§ **INSTRUCTIONS FOR THE TASK**
Counting the line with "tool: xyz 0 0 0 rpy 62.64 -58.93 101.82" as the last one, copy out the lines of the data exactly from the first onward.

§ **TASK DATA**
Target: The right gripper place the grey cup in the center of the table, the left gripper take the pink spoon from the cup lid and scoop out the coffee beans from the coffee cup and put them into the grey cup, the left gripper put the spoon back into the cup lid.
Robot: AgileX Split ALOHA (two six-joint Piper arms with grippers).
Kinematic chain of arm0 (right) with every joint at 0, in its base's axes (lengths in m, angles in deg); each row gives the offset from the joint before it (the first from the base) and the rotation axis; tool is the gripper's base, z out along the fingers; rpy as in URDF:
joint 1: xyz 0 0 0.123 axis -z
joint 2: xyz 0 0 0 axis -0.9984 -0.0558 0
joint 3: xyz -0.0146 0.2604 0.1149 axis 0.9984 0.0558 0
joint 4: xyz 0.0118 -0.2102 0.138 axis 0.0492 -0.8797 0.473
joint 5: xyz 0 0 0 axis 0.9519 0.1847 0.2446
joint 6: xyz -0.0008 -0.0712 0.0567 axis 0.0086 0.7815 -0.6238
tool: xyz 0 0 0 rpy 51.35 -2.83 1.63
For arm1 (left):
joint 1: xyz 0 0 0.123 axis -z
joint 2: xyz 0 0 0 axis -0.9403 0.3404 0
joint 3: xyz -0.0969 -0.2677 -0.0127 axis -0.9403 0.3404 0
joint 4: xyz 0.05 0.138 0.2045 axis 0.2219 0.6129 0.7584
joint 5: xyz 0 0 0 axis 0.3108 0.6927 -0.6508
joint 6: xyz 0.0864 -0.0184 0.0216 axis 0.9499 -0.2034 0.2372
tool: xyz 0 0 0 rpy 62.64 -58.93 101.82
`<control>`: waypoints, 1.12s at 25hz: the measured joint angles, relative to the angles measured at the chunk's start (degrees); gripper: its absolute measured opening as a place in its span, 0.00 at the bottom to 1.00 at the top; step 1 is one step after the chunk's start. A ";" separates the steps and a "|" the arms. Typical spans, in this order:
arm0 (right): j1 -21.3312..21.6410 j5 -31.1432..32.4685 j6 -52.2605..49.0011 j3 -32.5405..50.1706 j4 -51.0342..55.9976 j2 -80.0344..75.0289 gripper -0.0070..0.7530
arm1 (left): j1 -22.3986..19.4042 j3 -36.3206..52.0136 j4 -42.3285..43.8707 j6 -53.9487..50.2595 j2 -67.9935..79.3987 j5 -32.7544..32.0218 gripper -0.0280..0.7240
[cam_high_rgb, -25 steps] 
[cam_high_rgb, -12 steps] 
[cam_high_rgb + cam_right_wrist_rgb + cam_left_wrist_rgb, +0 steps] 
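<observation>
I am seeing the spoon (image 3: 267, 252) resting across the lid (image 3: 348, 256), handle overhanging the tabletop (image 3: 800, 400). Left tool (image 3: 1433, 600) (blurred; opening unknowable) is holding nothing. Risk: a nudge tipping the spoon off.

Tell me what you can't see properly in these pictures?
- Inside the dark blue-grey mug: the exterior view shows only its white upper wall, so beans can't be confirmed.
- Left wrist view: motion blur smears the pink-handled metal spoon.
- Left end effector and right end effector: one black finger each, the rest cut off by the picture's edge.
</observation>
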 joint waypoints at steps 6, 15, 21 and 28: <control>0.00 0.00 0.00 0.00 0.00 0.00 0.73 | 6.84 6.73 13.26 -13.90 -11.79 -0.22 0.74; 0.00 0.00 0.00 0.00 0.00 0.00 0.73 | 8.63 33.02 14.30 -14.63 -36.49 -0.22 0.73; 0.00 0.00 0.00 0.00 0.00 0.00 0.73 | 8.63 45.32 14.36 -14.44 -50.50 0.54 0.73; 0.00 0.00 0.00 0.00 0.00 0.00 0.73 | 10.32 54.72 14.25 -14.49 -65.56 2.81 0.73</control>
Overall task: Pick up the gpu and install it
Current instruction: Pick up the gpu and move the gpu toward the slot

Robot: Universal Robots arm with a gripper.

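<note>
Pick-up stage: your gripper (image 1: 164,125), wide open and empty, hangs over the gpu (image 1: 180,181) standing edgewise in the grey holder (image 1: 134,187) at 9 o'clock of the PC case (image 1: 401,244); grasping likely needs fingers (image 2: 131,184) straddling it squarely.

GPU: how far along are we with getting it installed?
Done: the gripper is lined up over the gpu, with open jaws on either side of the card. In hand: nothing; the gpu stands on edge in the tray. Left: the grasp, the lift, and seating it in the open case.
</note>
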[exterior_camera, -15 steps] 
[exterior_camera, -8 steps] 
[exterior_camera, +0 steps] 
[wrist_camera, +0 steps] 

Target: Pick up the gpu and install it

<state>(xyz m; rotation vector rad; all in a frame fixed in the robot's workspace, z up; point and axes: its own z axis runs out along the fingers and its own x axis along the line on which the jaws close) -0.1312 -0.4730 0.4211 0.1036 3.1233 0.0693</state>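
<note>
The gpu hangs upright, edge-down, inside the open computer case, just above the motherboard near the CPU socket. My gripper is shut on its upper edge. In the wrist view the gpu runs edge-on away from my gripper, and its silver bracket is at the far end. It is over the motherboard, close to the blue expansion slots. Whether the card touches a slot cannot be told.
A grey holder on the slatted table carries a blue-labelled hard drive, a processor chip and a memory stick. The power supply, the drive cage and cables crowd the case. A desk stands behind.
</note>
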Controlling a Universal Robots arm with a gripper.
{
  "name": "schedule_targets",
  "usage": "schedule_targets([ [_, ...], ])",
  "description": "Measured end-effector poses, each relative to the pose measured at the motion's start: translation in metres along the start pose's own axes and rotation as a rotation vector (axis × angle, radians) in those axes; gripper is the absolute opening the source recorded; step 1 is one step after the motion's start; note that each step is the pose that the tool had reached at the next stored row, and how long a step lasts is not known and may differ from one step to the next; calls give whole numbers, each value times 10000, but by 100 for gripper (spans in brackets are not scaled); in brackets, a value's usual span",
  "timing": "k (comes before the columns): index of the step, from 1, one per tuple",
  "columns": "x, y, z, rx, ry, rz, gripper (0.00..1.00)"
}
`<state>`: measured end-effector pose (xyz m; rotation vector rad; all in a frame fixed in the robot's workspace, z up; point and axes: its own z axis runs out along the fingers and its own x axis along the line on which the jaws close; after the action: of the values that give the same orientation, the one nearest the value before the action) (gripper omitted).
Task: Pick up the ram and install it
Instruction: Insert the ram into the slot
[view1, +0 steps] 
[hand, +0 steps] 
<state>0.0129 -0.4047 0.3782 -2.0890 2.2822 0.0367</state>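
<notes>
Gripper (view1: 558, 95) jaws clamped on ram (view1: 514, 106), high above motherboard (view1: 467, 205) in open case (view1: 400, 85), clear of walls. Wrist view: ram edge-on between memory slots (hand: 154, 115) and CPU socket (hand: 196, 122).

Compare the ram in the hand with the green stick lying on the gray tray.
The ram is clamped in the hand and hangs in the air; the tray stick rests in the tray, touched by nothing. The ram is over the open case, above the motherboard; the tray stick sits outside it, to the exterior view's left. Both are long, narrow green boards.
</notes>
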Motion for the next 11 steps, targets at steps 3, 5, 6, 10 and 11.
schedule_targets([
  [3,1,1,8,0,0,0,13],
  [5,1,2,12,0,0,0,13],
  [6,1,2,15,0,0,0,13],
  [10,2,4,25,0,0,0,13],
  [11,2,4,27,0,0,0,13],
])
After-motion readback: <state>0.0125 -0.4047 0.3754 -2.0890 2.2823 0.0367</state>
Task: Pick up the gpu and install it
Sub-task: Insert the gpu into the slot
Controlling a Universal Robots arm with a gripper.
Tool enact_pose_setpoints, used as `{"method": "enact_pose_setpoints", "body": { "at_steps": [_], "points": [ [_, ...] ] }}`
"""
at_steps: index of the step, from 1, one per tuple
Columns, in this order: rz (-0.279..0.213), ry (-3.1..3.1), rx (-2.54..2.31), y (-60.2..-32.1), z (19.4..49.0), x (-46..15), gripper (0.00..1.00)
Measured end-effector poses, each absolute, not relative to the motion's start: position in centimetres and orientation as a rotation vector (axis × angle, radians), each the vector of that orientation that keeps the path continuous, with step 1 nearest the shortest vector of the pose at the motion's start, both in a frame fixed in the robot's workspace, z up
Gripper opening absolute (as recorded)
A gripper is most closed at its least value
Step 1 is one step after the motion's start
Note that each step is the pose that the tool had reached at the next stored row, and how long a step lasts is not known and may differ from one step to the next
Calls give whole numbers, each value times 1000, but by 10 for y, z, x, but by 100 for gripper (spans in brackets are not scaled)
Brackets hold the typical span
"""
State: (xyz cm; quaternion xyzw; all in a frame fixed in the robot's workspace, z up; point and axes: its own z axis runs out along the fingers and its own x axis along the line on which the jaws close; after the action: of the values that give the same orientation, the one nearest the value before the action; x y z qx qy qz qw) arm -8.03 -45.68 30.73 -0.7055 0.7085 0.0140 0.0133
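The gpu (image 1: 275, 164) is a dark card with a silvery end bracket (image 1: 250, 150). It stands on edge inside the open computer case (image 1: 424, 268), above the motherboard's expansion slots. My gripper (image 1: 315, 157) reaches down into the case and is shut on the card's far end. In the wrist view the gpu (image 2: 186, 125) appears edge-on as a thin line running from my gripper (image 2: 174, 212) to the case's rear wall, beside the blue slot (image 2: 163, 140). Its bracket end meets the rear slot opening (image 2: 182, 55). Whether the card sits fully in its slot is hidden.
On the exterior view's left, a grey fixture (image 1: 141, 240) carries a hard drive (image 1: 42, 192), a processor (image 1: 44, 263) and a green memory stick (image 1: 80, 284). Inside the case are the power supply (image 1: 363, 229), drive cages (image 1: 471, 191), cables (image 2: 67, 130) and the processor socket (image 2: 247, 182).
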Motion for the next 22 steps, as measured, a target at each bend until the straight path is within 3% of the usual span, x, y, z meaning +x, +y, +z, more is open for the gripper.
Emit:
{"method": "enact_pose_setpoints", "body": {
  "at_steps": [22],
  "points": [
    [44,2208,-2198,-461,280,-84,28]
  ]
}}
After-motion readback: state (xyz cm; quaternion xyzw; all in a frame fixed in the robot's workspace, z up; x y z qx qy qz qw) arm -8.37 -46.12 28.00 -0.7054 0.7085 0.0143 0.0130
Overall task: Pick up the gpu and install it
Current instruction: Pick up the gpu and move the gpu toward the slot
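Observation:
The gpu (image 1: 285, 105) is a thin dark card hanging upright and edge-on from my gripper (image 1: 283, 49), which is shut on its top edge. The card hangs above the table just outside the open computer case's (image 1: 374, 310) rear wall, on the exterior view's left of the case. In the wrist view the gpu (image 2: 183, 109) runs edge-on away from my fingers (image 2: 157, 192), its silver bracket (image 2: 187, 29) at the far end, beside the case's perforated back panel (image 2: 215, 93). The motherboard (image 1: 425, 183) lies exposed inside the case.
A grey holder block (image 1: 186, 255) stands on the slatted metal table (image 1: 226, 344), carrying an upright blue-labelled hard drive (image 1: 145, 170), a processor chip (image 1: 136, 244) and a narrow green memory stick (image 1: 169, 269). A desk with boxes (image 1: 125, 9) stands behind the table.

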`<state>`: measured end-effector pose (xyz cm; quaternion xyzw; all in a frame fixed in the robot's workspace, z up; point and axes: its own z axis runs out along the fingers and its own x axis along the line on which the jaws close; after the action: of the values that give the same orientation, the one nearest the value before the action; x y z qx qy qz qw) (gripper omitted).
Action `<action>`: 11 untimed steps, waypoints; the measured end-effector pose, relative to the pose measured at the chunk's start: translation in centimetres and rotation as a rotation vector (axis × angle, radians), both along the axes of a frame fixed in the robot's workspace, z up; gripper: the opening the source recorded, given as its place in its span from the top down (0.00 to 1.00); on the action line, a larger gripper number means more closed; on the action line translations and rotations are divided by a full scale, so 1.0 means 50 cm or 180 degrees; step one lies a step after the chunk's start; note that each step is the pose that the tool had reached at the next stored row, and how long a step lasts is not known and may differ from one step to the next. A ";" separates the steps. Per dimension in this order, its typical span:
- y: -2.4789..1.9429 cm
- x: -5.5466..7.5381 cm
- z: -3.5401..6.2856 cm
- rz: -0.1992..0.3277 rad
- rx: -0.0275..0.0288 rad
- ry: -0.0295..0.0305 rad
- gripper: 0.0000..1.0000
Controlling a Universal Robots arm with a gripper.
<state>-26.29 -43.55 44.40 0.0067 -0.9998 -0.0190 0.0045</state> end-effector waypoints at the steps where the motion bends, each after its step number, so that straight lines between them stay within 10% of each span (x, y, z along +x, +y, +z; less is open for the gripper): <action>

§ **EXERCISE ANSWER**
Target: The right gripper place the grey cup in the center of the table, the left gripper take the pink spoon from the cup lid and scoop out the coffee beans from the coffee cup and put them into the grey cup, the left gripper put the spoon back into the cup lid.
Robot: AgileX Split ALOHA (two six-joint Piper arms with grippers).
Kinematic chain of arm0 (right) with every joint at 0, in its base's axes (lengths in m, angles in deg); each row gives the offset from the joint before it (the first from the base) and the rotation axis; tool is the gripper's base, z out along the fingers; rpy as in URDF:
joint 1: xyz 0 0 0.123 axis -z
joint 2: xyz 0 0 0 axis -0.9984 -0.0558 0
joint 3: xyz -0.0146 0.2604 0.1149 axis 0.9984 0.0558 0
joint 4: xyz 0.0118 -0.2102 0.138 axis 0.0492 -0.8797 0.473
joint 5: xyz 0 0 0 axis 0.9519 0.1847 0.2446
joint 6: xyz -0.0008 -0.0712 0.0567 axis 0.0086 0.7815 -0.6238
tool: xyz 0 0 0 rpy 51.35 -2.83 1.63
For arm1 (left):
joint 1: xyz 0 0 0.123 axis -z
joint 2: xyz 0 0 0 axis -0.9403 0.3404 0
joint 3: xyz -0.0969 -0.2677 -0.0127 axis -0.9403 0.3404 0
joint 4: xyz 0.05 0.138 0.2045 axis 0.2219 0.6129 0.7584
joint 5: xyz 0 0 0 axis 0.3108 0.6927 -0.6508
joint 6: xyz 0.0864 -0.0184 0.0216 axis 0.9499 -0.2034 0.2372
tool: xyz 0 0 0 rpy 62.64 -58.93 101.82

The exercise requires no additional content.